Papers relating to education and the Black Papers

Scope and Content

The subgroup includes a series of alphabetical correspondence files, each devoted to a specific correspondent; these are principally contributors to the first three Black Papers, and the correspondence relates to their contributions, education issues, the Black Paper campaigns, and the 'Freedom in the Academic Community' manifesto. There is also a sequence of more general files relating to the first three Black Papers, Black Paper 1975, and the 'Freedom in the Academic Community' manifesto, which includes manuscripts or annotated proofs of some of the contributions to the first four Black Papers, along with related correspondence, cuttings, publicity material and other papers.

Administrative / Biographical History

The background to the publication of the first Black Paper,Fight for Education (1969), is outlined briefly in the collection level Administrative History description. This special issue of Critical Survey, to which various teachers, well-known academics and writers contributed, opened with a group of brief essays on student revolt and egalitarianism. Cox followed this with an article on examinations, and the central section of the pamphlet focused on direct-grant, public and comprehensive schools, and progressive education techniques. The final section was devoted to higher education, and the social and cultural background to the student protests of the 1960s.

Black Paper Two (published as the autumn 1969 issue of Critical Survey) received as much public attention as the first. It was similar in form, with short polemical articles balanced by more lengthy academic pieces. Contributors included eminent psychologists such as H.J. Eysenck and Cyril Burt, other academics such as Arthur Pollard and Max Beloff, teachers such as Rhodes Boyson, and one Conservative MP (Angus Maude, who had also contributed to the first Black Paper). An opening section argued for educational selection according to intelligence and ability rather than social class - an idea based on the theory that intelligence levels are innate. This was followed by sections on: comprehensive schooling, and criticism of the way the comprehensive system had developed; progressive education and discovery methods in primary schools; and universities and the importance of academic freedom.

The press response to Black Paper Two, after a conference held on 7 October 1969, was largely negative and some of the ideas it promoted (such as inherited intelligence) were widely attacked. Despite this the pamphlet achieved high sales. Brian Cox determined to publish further Black Papers, and to produce manifestoes for publication in newspapers. The first of these, 'Freedom in the Academic Community', appeared in the Times on 23 November 1970. Signed by 154 members of university staff, it set out points relating to the central functions of universities and the rights of the members of these institutions, criticizing in particular the 'sit-in' as a form of protest, and the appointment of students to executive and decision-making bodies in universities.

This manifesto was quickly followed by Black Paper Three, published on 27 November 1970. This took a similar format to the first two pamphlets, containing a similar mix of articles written by many of the same contributors. Black Paper Three did not receive such hostile criticism as the first two Black Papers, and was discussed in more detail by education journalists. By this time, too, there was a Conservative government which was more sympathetic to Black Paper views.

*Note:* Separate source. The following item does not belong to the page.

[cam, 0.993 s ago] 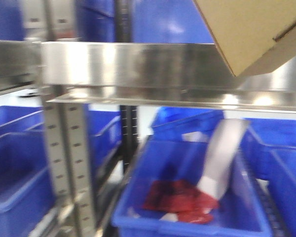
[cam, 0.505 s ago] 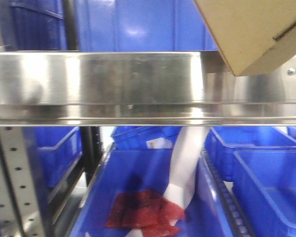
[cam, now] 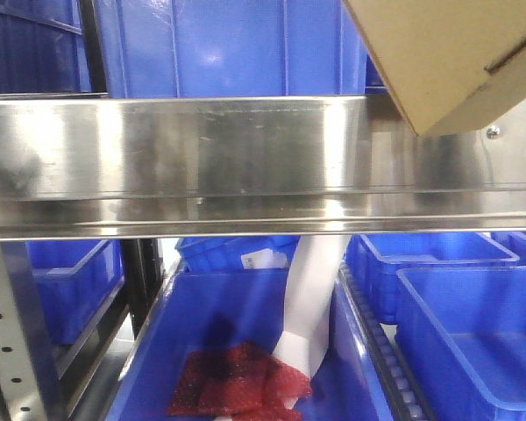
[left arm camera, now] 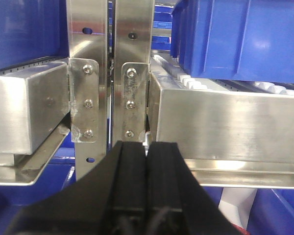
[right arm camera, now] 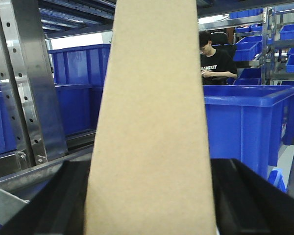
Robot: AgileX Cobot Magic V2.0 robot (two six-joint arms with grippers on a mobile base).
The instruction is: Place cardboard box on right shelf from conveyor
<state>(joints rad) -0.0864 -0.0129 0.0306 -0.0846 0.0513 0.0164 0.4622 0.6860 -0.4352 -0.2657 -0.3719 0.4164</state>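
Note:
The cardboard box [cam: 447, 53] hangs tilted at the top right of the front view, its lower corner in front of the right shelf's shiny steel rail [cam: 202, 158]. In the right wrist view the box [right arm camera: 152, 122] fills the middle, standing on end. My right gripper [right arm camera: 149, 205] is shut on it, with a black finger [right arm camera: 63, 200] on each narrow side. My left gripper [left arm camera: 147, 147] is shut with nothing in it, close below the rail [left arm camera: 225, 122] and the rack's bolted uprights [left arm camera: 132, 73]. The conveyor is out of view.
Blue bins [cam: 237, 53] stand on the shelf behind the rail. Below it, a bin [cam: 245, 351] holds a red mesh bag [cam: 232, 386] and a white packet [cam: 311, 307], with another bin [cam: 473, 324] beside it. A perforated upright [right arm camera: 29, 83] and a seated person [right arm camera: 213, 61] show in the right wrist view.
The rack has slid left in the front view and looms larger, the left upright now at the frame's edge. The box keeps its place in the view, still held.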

After the collapse of this government in 1974 two further Black Papers were published, edited by Brian Cox and Rhodes Boyson, who was by this time a Conservative MP. Black Paper 1975 included a contribution from the novelist (and socialist) Iris Murdoch as well as pieces by a number of established Black Paper contributors. This pamphlet and Black Paper 1977 were more restrained in tone than the earlier, more polemical, papers. Their central arguments were based on the lack of structure and contradictions inherent in progressive education. These two pamphlets made proposals for implementing the ideas they promoted, such as the establishment of national standards and uniform testing at specific ages. By the later 1970s the general climate of opinion was more favourable towards these ideas, some of which were ultimately realized in the Education Reform Act, passed by the Conservative government in 1988.

Arrangement

The material is arranged into two series, based on original order:

  • CQA4/1 Alphabetical correspondence files
  • CQA4/2 General files

Related Material

Brian Cox's own archive contains further files relating to the Black Papers at COX1, and papers relating to the Freedom in the Academic Community manifesto at COX2.